Exercise requirements
Leave the pictures out, and transcribe the material below exactly from the line with "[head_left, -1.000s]" to the line with "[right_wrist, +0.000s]", both lines included.

Dataset excerpt
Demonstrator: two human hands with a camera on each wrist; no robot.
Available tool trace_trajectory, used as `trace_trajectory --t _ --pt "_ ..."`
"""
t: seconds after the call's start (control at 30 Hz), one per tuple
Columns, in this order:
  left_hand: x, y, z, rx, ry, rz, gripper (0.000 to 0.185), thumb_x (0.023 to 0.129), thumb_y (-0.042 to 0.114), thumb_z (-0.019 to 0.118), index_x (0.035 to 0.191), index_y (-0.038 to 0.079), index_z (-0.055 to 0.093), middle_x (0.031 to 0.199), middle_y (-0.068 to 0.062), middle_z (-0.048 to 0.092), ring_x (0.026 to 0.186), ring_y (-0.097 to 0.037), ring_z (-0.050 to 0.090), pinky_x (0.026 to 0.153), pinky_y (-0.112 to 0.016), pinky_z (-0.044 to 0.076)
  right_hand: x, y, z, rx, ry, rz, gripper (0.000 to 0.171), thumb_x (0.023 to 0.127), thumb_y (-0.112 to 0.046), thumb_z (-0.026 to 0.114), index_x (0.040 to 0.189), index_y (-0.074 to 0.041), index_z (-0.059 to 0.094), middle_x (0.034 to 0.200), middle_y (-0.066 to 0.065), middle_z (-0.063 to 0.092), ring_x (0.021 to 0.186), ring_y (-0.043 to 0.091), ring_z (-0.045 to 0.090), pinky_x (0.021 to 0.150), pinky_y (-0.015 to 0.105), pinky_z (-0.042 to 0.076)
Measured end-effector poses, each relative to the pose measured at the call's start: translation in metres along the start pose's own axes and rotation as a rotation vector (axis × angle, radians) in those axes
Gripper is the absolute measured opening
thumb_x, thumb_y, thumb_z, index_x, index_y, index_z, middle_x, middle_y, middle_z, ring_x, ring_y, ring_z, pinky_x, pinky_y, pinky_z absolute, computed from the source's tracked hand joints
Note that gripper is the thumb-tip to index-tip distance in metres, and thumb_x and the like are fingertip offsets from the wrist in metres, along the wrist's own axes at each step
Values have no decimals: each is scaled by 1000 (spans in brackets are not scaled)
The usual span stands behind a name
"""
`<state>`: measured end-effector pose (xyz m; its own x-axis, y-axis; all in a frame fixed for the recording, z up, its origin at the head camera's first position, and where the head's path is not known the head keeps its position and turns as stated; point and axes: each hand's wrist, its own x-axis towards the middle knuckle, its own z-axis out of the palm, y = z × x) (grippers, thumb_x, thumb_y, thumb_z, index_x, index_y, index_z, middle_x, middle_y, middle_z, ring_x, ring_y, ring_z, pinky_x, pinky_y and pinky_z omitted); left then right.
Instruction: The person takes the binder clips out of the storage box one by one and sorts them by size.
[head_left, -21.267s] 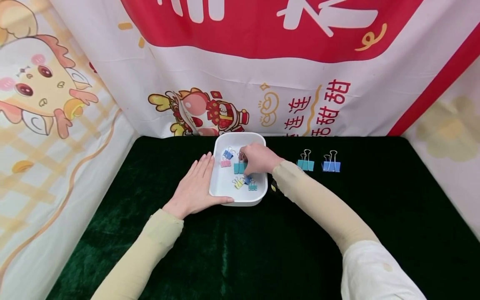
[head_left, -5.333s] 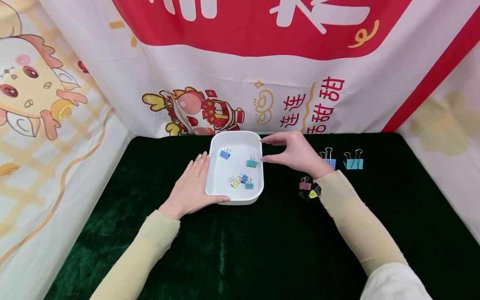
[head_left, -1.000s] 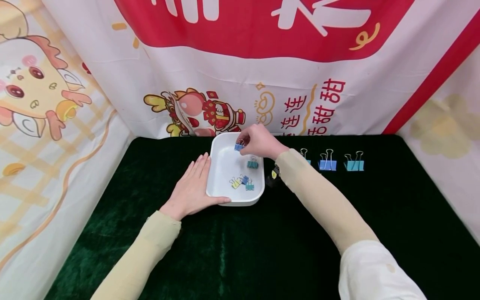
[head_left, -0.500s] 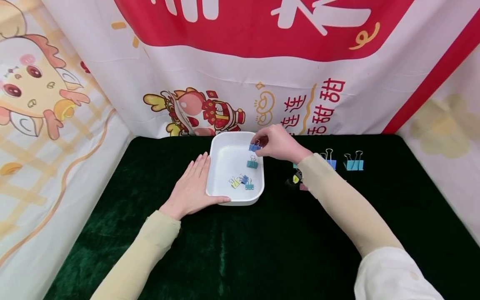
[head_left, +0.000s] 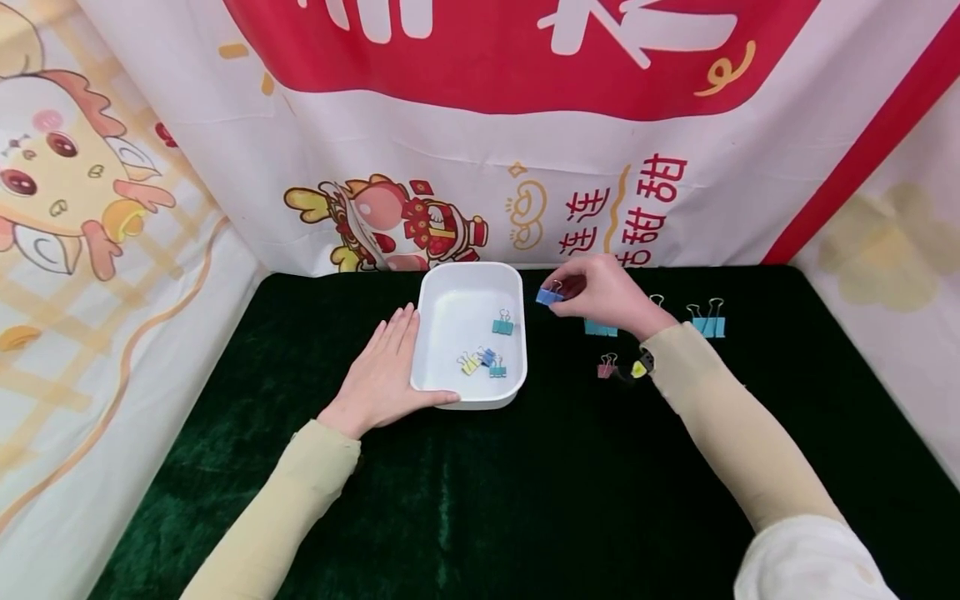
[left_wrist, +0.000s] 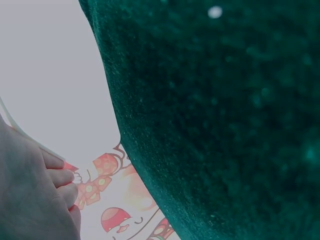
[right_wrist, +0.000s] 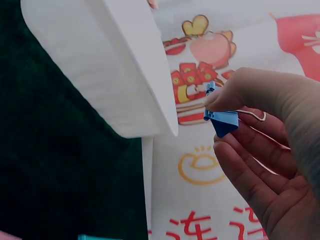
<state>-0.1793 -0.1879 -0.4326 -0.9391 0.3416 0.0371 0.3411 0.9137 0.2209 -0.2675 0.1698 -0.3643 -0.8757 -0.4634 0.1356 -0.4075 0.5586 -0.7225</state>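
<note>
A small blue binder clip (head_left: 550, 295) is pinched between the thumb and fingers of my right hand (head_left: 603, 292), just right of the white box (head_left: 431, 287). In the right wrist view the blue clip (right_wrist: 222, 120) hangs off the table beside the box wall (right_wrist: 90, 65). My left hand (head_left: 378, 375) lies with straight fingers along the box's left side, its thumb at the near rim. Inside the box are a teal clip (head_left: 502, 327), a yellow clip (head_left: 469, 363), a blue clip (head_left: 487, 357) and a smaller teal clip (head_left: 497, 368).
On the dark green cloth (head_left: 450, 500) to the right stand a teal clip (head_left: 601, 329), another teal clip (head_left: 708, 325) and a pink clip (head_left: 607, 368). A blue clip is mostly hidden behind my right hand. A printed curtain (head_left: 465, 150) hangs behind the table.
Since 21 seconds ago, a large teal clip and the pink clip have left the box for the cloth. In the last second my right hand has carried the blue clip rightward past the rim.
</note>
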Motion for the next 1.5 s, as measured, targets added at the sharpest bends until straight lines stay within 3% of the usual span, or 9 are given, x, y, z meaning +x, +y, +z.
trace_trajectory --t 0.23,0.47,0.63,0.83,1.23,1.5 --pt "0 0 0 -13 -4 1 135 72 91 57 164 7 4 170 -8 3 155 -24 2 123 -46 5 -18 11 -10 -21 17 47 23 82 -9 85 104 -11 79 97 1 74 84 17 70 79 38 60" --pt "0 -1 0 -16 -4 7 134 74 89 59 164 7 3 170 -9 4 155 -25 2 123 -47 6 -37 25 -19 -45 43 54 23 81 -7 85 103 -9 78 95 3 73 82 18 70 76 34 59" --pt "0 0 0 -13 -4 8 135 73 90 58 164 7 4 170 -9 4 155 -25 2 123 -47 6 -49 31 -27 -40 57 107 23 81 -8 86 102 -11 79 94 2 73 83 18 69 75 32 59" --pt "-1 0 0 -11 -6 6 135 72 92 55 164 7 4 170 -8 2 155 -24 1 123 -46 6 -64 36 -37 -76 45 148 24 83 -9 85 106 -9 78 99 5 72 85 20 67 79 34 59" --pt "0 0 1 7 -2 3 136 72 94 53 164 7 3 170 -9 2 155 -24 2 123 -46 6 -97 59 -49 -109 -21 208 26 85 -10 83 110 -8 76 99 6 71 85 22 67 75 26 58" --pt "-1 1 0 10 1 2 137 71 94 53 163 6 4 170 -9 2 155 -24 1 123 -45 5 -116 76 -46 -134 -44 217 26 83 -8 83 109 -8 77 97 5 72 83 20 67 76 31 59"
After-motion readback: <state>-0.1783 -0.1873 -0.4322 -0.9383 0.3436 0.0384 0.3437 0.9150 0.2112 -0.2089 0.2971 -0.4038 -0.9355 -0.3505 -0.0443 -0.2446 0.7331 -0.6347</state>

Your solution
[head_left, -1.000s] 
[head_left, -0.500s] 
[head_left, +0.000s] 
[left_wrist, +0.000s] 
[right_wrist, +0.000s] 

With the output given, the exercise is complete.